By: Harry Wall
Rinzin Ongchu, a native of Bhutan, found himself lost on his first day of class here at Shenandoah University in the Fall of 2016.
Ongchu is one of Shenandoah’s one hundred and thirty-six international students. He comes from a small country with a population of just over seven hundred thousand people. Bhutan the land-locked nation is also known as The Kingdom of Bhutan and the land of the dragon. It is located in the Eastern Himalaya mountains of South China and borders numerous Indian states.
His journey to Winchester started in 2016 when Shenandoah’s annual GCP trip took place. This time a group of students were travelling to Ongchu’s homeland Bhutan in South Asia. The group’s goal was to gain a better understanding and appreciation for Bhutan’s culture and traditions.

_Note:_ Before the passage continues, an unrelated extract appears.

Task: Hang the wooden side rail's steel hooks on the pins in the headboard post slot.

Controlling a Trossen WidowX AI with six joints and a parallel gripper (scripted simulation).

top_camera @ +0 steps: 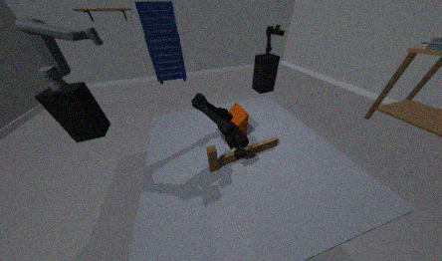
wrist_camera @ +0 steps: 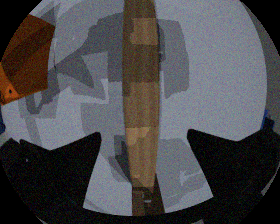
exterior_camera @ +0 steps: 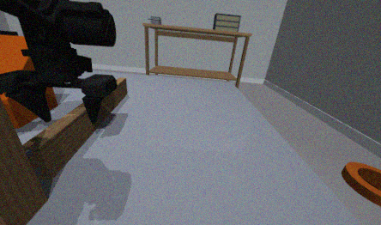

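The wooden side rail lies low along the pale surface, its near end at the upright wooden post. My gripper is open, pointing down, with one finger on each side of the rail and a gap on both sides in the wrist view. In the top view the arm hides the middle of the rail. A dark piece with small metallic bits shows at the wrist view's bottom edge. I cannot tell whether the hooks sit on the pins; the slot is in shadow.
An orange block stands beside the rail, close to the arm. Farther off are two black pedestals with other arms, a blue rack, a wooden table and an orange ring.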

After graduating High School Ongchu was unable to further his education due to financial constraints.“I didn’t know if I was ever going to study again. My family just couldn’t afford it”
Instead Ongchu started working as a tour guide, giving foreigners insight to his culture and upbringing. After a successful GCP trip to Bhutan, Dr. Tracy Fitzsimons President of Shenandoah University approached the young Ongchu, presenting him the opportunity to attend Shenandoah University as an international student.

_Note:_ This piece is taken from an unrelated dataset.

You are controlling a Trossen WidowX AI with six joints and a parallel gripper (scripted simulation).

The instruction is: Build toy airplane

“The invitation came as a big surprise for me and my family.” Ongchu was awarded with a Presidential Scholarship that allowed him to make the move to America to seek higher education.“I never imagined getting to study again and pursue my degree. I never in my wildest dreams thought to be able to study abroad, especially to get the opportunity to study in the United States of America.”Now all that stood in the way of Ongchu achieving his dream was 30 hours of flying across the globe.
From getting lost on the first day of class to playing pick-up basketball in Shingleton gym with his American friends Ongchu admits it hasn’t always been easy. “I was overwhelmed upon arrival in America. Everything was new to me, the environment, the people around me, the culture, the tradition, everything was just really new to me.”

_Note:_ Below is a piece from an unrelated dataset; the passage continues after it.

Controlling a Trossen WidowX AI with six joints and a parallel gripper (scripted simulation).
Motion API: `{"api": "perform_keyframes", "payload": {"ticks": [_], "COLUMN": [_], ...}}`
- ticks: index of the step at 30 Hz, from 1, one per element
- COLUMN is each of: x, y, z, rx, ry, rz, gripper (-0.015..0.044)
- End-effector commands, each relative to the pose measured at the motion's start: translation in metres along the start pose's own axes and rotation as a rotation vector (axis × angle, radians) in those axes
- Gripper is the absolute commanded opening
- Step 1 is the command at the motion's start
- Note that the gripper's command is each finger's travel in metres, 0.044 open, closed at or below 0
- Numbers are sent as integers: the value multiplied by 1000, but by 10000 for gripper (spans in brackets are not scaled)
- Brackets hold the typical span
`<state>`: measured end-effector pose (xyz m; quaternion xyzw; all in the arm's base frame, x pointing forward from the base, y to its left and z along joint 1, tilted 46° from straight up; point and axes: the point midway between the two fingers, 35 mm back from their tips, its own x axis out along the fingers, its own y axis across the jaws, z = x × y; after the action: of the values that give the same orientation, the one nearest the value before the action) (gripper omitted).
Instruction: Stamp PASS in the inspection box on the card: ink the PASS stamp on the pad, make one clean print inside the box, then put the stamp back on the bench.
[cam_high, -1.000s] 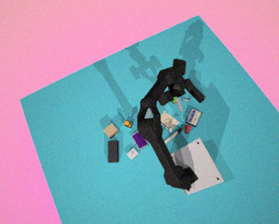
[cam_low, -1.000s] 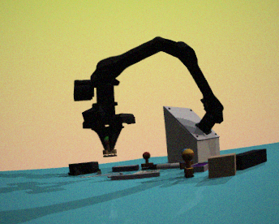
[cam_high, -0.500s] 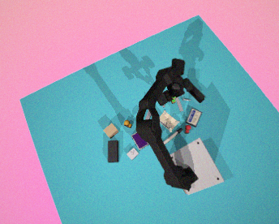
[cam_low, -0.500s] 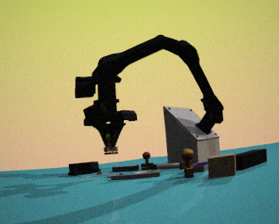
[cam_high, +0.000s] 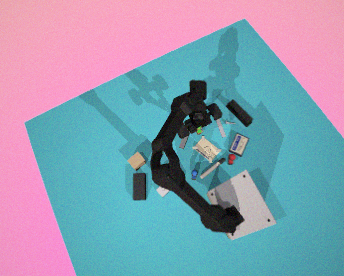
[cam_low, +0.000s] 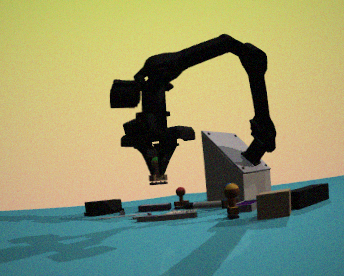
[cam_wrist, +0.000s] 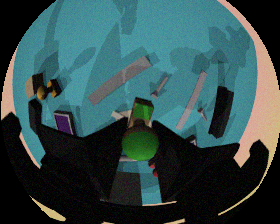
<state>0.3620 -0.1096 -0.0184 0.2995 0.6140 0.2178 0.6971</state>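
My fingers (cam_high: 199, 128) (cam_low: 158, 171) are clamped on the green-knobbed stamp (cam_high: 199, 131) (cam_low: 154, 160) (cam_wrist: 140, 145): smooth round green knob on top, brownish rectangular foot below with a green patch. It's upright, knob between my fingers' inner sides, foot poking out past the tips, well clear of the matte teal worktop (cam_high: 100, 225) (cam_low: 75, 240) (cam_wrist: 107, 30). Lettering on it: too small to read.

Cream sheet (cam_high: 207, 149), thin, uneven outline, dark marks; lies near my fingers, towards the arm's base. Can't make out a box or print on it.

Containers: purple pad (cam_low: 245, 203) (cam_wrist: 63, 124), flat, rectangular, purple surface inside a pale rim. Pale flat case (cam_high: 239, 144), dark-edged, blue patch on its face, beside the red-knobbed stamp (cam_high: 231, 159) (cam_low: 180, 191). Can't tell which is the right ink.

Others: orange-knobbed stamp (cam_low: 231, 190) (cam_wrist: 43, 92), standing near the tan block (cam_high: 137, 161) (cam_low: 274, 204), plain squared sides. Blue-topped piece (cam_high: 194, 173), small, beside a pale rod (cam_high: 212, 169) with a dark end. Long black block (cam_high: 239, 113) (cam_low: 103, 207) (cam_wrist: 221, 112), well apart from the tan one.
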Motion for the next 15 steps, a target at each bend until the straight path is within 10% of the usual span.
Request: {"api": "perform_keyframes", "payload": {"ticks": [1, 15], "x": [-1, -4], "y": [26, 92], "z": [-6, -29], "rx": [7, 8], "ry": [2, 2], "rz": [5, 7], "gripper": [0, 0]}}
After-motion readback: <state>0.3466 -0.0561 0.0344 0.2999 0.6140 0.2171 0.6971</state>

Now going into his fourth and final year at Shenandoah Ongchu claims he has adjusted well to the new environment and has enjoyed his time in Winchester, but nothing beats home. “I miss home, my friends and of course my family the most. “I’m really glad and proud of myself for grabbing this opportunity to study further. Not everyone back home gets to study beyond High School.”
Ongchu raves about what his father means to him and says he wouldn’t be where he is today without him. “My motivation is my dad. He’s the first person I look up to. He’s taught me many life lessons and I now know the value of sacrificing your own needs and wants to make other people happy.”
If Ongchu is not studying or working behind the grill at the cafeteria, he’s playing basketball. From a young age Ongchu fell in love with the game. From shooting hoops with his friends back home in Bhutan to playing pick up on Friday nights with students who speak a different first language, his love of the game has never changed. “Basketball is my escape; it makes me forget about all my stresses. I just feel free when I play, I don’t have to worry about all the things in life.”
After Ongchu graduates in May of 2020 with a degree in Business Administration, he plans to go back to Bhutan to reconnect with his family and friends before applying for a green card which will allow him to work and live in the US. “I’m very grateful and blessed for the opportunity to study in the United States and I want to work here in the future. The opportunity is a lot better than back home.”
Known for his friendly nature and willingness to give anything a go this valued member of the Shenandoah community will be missed next year. We hope Ongchu is not the last Bhutan native to step foot in Winchester and look forward to following the rest of his journey here in America and beyond.